▶ **Data block**
■ ■ ■ ■
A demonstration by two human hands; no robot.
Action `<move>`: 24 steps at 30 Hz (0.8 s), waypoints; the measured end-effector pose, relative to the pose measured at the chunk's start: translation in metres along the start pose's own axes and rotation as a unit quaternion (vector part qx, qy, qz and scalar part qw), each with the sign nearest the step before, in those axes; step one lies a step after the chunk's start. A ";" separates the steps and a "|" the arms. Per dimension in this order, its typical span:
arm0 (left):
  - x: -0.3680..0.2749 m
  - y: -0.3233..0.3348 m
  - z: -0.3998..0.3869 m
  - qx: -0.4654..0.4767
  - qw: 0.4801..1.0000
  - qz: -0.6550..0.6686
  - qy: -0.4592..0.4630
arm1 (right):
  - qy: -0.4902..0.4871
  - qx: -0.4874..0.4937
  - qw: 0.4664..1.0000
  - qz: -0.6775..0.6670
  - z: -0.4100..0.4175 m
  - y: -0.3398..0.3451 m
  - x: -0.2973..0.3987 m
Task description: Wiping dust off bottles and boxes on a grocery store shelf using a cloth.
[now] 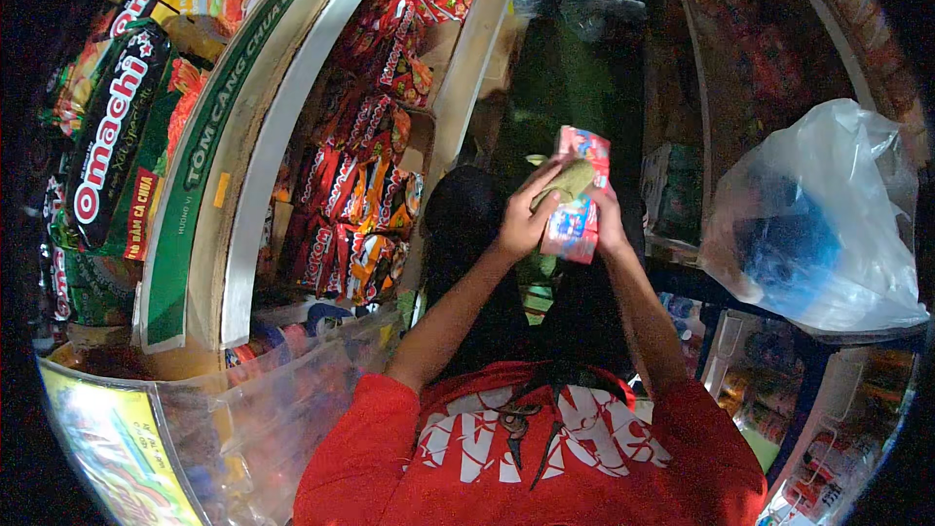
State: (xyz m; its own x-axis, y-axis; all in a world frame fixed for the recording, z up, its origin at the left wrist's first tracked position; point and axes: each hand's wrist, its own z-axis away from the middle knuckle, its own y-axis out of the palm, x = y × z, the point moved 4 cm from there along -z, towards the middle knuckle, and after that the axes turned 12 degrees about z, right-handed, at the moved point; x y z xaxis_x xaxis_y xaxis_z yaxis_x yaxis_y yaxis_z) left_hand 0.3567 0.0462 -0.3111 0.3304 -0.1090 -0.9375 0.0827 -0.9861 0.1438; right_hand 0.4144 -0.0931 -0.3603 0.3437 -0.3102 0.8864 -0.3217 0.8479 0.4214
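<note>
Between my two hands, above my knees, is a flat pink-and-red printed packet (pixel 572 223) with blue patches. My right hand (pixel 608 215) grips its right edge. In my left hand (pixel 527 215) is a crumpled olive-green cloth (pixel 570 183), pressed against the packet's face. The packet stands roughly lengthwise away from me and is slightly blurred. Part of its middle is hidden by the cloth and my left fingers.
Shelves on the left hold red and orange Kokomi noodle packets (pixel 358 190) and Omachi packs (pixel 117 139). A clear plastic-fronted bin (pixel 292 416) stands at lower left. On the right, a white plastic bag (pixel 825 226) with something blue inside rests on a dark-framed stand (pixel 803 380).
</note>
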 end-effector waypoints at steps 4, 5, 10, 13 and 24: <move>0.010 -0.016 -0.001 -0.077 0.997 0.025 0.003 | 0.024 0.081 0.989 0.121 0.009 0.011 0.002; 0.017 -0.024 0.001 -0.119 0.991 0.049 -0.019 | 0.028 0.125 0.981 0.146 0.011 0.016 0.000; 0.011 -0.039 -0.004 -0.192 0.978 0.076 -0.008 | 0.034 0.198 0.960 0.197 0.017 0.025 0.001; 0.008 -0.040 -0.006 -0.207 0.976 0.066 -0.010 | 0.010 0.174 0.965 0.196 0.021 0.030 0.006; 0.029 -0.011 0.002 -0.008 0.995 0.050 -0.089 | -0.023 -0.020 0.996 0.078 0.009 0.014 0.012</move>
State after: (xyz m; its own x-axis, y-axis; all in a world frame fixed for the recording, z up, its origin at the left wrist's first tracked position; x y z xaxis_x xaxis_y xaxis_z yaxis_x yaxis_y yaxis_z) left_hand 0.3630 0.0533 -0.3404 0.1653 -0.2280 -0.9595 0.0738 -0.9673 0.2425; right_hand 0.4066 -0.0891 -0.3424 0.2509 -0.1918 0.9488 -0.3330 0.9032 0.2706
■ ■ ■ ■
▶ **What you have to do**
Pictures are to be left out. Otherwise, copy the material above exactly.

▶ **Output for this exercise**
A demonstration by two human hands; no robot.
Action `<move>`: 24 steps at 30 Hz (0.8 s), waypoints; the measured end-effector pose, relative to the pose measured at the chunk's start: translation in metres along the start pose's own axes and rotation as a unit quaternion (vector part qx, qy, qz and scalar part qw), each with the sign nearest the step before, in those axes; step one lies a step after the chunk's start. A ";" separates the steps and a "|" the arms. Per dimension in this order, its typical span:
arm0 (left):
  - x: -0.3680..0.2749 m
  - y: -0.3233..0.3348 m
  - z: -0.3998..0.3869 m
  - qx: -0.4654..0.4767
  - qw: 0.4801..1.0000
  - qz: -0.6550..0.6686
  - qy: -0.4592..0.4630
arm1 (right):
  - qy: -0.4902..0.4871
  - qx: -0.4874..0.4937
  - qw: 0.4664..1.0000
  - qz: -0.6775..0.6670
  - z: -0.4100..0.4175 m
  - y: -0.3398..0.3451 m
  - x: -0.2973..0.3987 m
Task description: Wiping dust off bottles and boxes on a grocery store shelf using a cloth.
[now] 
State: (xyz m; its own x-axis, y-axis; all in a world frame fixed for the recording, z up, its origin at the left wrist's first tracked position; point and axes: each hand's wrist, its own z-axis away from the middle knuckle, its own y-axis out of the palm, x = y × z, the point moved 4 cm from there along -z, towards the middle knuckle, and after that the axes turned 12 degrees about z, right-handed, at the moved point; x y z xaxis_x xaxis_y xaxis_z yaxis_x yaxis_y yaxis_z) left_hand 0.3567 0.0462 -0.3111 0.3304 -0.1090 -0.9375 0.0827 -0.9861 0.1438; right_hand 0.4144 -0.0931 -0.3603 0.3437 -0.3102 0.8864 -0.3217 0.8479 0.4214
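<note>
Between my two hands, above my knees, is a flat pink-and-red printed packet (pixel 572 223) with blue patches. My right hand (pixel 608 215) grips its right edge. In my left hand (pixel 527 215) is a crumpled olive-green cloth (pixel 570 183), pressed against the packet's face. The packet stands roughly lengthwise away from me and is slightly blurred. Part of its middle is hidden by the cloth and my left fingers.
Shelves on the left hold red and orange Kokomi noodle packets (pixel 358 190) and Omachi packs (pixel 117 139). A clear plastic-fronted bin (pixel 292 416) stands at lower left. On the right, a white plastic bag (pixel 825 226) with something blue inside rests on a dark-framed stand (pixel 803 380).
</note>
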 end-effector waypoints at steps 4, 5, 10, 13 and 24: <move>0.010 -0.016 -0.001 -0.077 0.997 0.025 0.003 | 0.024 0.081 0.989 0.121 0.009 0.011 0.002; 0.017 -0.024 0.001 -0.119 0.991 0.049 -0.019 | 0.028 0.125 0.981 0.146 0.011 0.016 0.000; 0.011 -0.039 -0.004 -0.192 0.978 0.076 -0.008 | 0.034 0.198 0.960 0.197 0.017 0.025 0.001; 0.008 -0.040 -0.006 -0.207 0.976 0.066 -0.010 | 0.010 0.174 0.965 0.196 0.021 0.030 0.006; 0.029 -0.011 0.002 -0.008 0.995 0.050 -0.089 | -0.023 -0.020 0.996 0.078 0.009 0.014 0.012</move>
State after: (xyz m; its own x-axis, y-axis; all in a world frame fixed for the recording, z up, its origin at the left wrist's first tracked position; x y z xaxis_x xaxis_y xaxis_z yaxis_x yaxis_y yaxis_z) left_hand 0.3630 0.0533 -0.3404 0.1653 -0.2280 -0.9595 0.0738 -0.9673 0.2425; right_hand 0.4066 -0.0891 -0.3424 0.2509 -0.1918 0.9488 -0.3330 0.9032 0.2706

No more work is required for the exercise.